» What is needed
Examine the entries below, count the lines holding the string "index", and respond with the number only.

» Records for the exercise
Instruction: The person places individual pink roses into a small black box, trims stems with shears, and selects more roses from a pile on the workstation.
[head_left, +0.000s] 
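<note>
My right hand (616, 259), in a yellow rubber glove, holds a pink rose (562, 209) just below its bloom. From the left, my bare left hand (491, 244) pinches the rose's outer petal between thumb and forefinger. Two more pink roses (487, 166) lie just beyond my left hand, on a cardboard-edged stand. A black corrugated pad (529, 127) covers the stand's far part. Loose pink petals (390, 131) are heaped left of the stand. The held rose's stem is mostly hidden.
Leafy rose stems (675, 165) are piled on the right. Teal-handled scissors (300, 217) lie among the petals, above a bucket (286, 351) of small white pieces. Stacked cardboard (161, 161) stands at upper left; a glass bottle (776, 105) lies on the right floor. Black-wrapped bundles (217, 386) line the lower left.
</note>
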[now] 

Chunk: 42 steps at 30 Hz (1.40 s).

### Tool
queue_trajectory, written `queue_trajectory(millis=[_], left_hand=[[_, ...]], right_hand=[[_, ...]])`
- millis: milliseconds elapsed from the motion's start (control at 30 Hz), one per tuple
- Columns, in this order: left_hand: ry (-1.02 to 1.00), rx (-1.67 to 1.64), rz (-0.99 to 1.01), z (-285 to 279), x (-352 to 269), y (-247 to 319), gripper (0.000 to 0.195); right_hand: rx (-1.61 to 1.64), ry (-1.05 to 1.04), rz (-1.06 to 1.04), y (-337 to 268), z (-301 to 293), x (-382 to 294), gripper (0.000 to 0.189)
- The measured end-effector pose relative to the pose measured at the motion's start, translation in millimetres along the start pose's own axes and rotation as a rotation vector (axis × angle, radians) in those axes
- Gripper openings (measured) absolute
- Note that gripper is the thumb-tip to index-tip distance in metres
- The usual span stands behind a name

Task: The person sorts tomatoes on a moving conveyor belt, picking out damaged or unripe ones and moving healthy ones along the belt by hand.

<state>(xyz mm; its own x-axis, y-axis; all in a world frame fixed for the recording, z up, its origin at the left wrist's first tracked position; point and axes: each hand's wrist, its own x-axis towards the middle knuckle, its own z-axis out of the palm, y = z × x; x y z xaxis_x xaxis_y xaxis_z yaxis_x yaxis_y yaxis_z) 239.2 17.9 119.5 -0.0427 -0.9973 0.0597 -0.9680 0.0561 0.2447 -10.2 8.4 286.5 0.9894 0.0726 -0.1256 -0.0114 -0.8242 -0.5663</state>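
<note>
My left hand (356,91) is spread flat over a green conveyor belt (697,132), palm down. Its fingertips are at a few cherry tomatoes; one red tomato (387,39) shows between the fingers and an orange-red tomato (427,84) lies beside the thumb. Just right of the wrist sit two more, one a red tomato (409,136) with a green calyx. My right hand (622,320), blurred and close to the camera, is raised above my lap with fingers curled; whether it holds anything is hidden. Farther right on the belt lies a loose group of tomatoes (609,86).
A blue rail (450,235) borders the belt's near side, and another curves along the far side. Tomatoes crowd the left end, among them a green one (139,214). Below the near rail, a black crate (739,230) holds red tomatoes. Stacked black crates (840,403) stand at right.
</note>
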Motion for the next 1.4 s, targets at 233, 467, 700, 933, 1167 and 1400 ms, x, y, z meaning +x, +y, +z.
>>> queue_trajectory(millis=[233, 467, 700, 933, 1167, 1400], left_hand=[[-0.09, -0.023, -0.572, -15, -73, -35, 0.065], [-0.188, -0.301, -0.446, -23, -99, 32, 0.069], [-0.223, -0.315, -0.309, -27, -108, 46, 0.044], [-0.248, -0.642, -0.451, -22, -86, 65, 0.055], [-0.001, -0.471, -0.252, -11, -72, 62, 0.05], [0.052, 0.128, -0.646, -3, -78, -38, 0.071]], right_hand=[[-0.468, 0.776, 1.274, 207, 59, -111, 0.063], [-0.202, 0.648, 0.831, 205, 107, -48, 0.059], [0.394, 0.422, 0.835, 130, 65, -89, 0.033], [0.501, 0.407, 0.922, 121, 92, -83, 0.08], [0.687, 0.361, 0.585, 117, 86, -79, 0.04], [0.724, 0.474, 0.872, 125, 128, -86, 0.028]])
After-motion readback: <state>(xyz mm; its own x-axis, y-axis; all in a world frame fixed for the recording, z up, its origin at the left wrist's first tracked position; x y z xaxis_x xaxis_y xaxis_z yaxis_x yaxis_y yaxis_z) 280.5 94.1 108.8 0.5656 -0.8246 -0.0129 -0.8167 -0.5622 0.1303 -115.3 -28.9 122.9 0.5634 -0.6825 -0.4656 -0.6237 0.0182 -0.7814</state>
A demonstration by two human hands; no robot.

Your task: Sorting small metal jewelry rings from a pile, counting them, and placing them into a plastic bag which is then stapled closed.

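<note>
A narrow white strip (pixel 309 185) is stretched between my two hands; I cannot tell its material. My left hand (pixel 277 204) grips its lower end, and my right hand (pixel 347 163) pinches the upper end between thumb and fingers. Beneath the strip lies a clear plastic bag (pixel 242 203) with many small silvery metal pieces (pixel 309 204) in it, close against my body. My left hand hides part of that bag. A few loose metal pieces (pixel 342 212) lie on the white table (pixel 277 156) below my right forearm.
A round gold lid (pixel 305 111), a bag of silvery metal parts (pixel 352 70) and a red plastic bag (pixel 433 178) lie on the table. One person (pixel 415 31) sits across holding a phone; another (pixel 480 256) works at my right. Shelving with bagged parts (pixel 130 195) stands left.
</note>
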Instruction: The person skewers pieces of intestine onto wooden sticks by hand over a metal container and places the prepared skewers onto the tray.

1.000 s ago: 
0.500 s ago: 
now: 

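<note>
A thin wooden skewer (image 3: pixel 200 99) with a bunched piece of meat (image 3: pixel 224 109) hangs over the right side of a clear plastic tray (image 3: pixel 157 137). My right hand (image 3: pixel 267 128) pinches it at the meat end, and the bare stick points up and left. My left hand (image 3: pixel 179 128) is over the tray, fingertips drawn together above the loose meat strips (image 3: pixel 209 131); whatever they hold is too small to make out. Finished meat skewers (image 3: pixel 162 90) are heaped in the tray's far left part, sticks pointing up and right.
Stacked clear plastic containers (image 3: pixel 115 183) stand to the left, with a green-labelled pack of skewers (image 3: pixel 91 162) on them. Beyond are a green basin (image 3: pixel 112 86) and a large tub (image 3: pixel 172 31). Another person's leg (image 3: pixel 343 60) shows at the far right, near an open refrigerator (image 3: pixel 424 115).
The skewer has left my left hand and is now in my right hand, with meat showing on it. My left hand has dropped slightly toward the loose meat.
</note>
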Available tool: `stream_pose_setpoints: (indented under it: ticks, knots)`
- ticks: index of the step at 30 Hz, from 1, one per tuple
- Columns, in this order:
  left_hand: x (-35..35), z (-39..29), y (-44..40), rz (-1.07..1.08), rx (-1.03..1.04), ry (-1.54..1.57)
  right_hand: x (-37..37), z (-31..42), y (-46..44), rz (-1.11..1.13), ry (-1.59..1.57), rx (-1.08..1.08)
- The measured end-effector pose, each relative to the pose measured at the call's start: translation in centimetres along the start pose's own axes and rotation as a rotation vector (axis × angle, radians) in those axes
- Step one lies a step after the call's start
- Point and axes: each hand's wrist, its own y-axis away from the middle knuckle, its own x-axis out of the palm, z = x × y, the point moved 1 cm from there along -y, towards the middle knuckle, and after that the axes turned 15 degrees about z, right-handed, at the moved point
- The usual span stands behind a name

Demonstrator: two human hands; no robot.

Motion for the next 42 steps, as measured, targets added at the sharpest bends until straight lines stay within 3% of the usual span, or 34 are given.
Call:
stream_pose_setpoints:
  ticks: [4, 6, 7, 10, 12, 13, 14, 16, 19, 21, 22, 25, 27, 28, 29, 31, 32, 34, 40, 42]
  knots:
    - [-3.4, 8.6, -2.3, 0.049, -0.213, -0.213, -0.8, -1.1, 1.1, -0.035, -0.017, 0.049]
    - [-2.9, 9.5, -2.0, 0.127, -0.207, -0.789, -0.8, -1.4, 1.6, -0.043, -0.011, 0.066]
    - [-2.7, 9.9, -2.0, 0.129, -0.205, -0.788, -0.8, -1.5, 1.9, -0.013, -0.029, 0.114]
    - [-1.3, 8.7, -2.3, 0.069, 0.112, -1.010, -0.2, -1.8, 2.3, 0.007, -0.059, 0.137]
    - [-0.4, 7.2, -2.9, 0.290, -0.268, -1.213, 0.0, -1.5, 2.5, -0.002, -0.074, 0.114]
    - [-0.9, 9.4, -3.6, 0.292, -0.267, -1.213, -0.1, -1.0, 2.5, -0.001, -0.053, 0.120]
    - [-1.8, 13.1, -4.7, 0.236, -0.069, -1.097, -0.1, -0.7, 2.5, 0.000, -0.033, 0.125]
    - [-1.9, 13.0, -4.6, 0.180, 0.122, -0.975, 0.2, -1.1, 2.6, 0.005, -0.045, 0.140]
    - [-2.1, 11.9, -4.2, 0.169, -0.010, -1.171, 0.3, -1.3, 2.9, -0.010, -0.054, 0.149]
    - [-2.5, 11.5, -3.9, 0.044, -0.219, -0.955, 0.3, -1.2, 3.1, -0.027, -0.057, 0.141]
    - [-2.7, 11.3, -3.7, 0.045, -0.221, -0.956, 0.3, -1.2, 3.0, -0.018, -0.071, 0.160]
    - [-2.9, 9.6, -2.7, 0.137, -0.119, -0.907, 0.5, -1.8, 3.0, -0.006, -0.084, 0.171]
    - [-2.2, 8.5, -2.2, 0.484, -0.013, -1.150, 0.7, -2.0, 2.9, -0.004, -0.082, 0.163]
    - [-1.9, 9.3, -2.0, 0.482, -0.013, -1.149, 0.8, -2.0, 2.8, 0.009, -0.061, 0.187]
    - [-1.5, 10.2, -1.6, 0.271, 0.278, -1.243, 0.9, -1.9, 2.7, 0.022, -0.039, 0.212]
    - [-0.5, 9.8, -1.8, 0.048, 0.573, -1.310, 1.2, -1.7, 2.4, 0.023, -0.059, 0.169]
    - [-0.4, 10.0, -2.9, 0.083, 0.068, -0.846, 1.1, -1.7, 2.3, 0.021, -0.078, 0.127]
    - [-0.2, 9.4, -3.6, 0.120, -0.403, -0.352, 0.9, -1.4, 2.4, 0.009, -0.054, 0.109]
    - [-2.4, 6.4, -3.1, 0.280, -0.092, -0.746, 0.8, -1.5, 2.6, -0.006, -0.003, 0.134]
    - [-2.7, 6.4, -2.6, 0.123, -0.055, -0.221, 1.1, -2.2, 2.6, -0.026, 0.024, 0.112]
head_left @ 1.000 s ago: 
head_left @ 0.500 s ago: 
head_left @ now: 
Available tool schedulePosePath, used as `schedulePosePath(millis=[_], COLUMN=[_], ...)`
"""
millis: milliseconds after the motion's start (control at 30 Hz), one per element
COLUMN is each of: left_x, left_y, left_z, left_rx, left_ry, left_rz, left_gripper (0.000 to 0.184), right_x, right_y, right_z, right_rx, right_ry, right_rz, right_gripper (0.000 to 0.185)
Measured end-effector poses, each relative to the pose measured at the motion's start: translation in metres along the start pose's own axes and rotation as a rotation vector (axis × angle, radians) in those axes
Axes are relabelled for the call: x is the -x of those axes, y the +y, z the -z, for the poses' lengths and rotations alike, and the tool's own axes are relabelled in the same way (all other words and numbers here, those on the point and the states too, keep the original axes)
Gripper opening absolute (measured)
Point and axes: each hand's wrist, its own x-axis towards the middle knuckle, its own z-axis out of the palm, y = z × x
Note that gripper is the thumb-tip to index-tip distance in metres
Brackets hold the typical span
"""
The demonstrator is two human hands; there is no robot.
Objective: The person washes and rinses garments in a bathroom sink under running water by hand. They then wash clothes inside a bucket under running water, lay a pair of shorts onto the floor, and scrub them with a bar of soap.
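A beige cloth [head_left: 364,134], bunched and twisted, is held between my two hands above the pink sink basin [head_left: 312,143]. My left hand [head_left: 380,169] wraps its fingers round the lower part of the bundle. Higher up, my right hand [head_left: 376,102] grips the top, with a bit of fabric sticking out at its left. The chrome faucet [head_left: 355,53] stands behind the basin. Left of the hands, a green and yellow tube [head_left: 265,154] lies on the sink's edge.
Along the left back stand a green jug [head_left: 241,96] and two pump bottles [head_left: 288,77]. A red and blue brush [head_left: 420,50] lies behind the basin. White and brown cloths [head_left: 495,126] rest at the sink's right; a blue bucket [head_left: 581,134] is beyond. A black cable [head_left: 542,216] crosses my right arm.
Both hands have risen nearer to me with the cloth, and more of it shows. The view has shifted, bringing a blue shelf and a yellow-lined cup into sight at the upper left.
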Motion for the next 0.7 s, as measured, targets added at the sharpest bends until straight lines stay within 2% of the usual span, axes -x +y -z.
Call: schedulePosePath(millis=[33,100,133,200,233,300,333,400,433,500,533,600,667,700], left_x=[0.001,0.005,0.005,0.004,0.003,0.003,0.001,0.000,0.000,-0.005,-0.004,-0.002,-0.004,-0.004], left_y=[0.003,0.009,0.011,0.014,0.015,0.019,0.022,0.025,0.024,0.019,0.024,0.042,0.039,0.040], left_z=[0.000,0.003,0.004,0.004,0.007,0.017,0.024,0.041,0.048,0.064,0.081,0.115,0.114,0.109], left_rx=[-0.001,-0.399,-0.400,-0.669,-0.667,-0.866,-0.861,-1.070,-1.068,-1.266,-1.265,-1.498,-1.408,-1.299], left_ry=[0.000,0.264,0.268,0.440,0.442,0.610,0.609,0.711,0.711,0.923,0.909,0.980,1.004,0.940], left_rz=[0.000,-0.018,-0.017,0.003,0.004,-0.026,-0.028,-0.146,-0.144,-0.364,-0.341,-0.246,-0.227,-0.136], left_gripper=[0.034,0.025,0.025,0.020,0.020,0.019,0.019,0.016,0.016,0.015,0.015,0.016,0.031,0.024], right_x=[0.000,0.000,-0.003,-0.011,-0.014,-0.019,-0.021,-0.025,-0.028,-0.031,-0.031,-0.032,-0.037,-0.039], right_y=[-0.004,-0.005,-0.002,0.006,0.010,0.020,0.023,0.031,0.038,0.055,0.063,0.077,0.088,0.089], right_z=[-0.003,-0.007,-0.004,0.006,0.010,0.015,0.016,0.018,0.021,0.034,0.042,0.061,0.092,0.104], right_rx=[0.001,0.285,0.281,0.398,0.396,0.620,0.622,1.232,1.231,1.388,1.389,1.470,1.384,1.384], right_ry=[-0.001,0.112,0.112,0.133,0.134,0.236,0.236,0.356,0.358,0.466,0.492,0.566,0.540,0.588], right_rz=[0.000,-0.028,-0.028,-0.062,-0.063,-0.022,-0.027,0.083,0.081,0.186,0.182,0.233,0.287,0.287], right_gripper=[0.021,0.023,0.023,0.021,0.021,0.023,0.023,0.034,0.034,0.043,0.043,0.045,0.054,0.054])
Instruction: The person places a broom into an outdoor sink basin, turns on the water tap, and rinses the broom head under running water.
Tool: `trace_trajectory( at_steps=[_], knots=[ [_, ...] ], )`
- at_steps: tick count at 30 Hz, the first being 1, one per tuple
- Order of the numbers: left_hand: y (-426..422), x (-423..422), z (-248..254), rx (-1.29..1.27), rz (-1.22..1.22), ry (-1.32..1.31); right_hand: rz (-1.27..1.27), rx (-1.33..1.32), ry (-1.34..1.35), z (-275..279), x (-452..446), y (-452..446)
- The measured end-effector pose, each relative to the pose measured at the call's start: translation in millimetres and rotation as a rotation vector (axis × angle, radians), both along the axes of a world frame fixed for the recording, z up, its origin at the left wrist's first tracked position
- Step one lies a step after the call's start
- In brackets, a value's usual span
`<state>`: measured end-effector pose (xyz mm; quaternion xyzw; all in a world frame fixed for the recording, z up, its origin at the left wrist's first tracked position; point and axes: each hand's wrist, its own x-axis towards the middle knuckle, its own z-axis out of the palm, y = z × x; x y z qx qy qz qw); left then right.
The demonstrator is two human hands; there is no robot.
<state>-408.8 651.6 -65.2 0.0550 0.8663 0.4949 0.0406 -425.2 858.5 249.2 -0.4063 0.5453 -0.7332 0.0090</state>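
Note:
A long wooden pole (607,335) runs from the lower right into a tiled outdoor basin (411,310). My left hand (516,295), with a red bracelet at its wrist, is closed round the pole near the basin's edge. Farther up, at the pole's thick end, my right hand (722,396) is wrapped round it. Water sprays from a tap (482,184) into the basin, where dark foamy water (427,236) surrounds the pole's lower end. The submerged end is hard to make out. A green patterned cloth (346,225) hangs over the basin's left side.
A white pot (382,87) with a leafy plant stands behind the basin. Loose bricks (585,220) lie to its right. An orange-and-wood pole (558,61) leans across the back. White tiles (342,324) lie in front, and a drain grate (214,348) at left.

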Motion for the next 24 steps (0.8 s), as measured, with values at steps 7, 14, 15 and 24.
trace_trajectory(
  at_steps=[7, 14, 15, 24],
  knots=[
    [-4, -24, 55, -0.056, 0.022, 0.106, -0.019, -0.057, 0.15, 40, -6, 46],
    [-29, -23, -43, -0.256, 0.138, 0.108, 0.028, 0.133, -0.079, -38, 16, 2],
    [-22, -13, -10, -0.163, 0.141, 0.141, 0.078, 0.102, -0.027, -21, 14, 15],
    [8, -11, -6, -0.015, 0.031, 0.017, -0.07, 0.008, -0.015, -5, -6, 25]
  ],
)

» Exercise result
3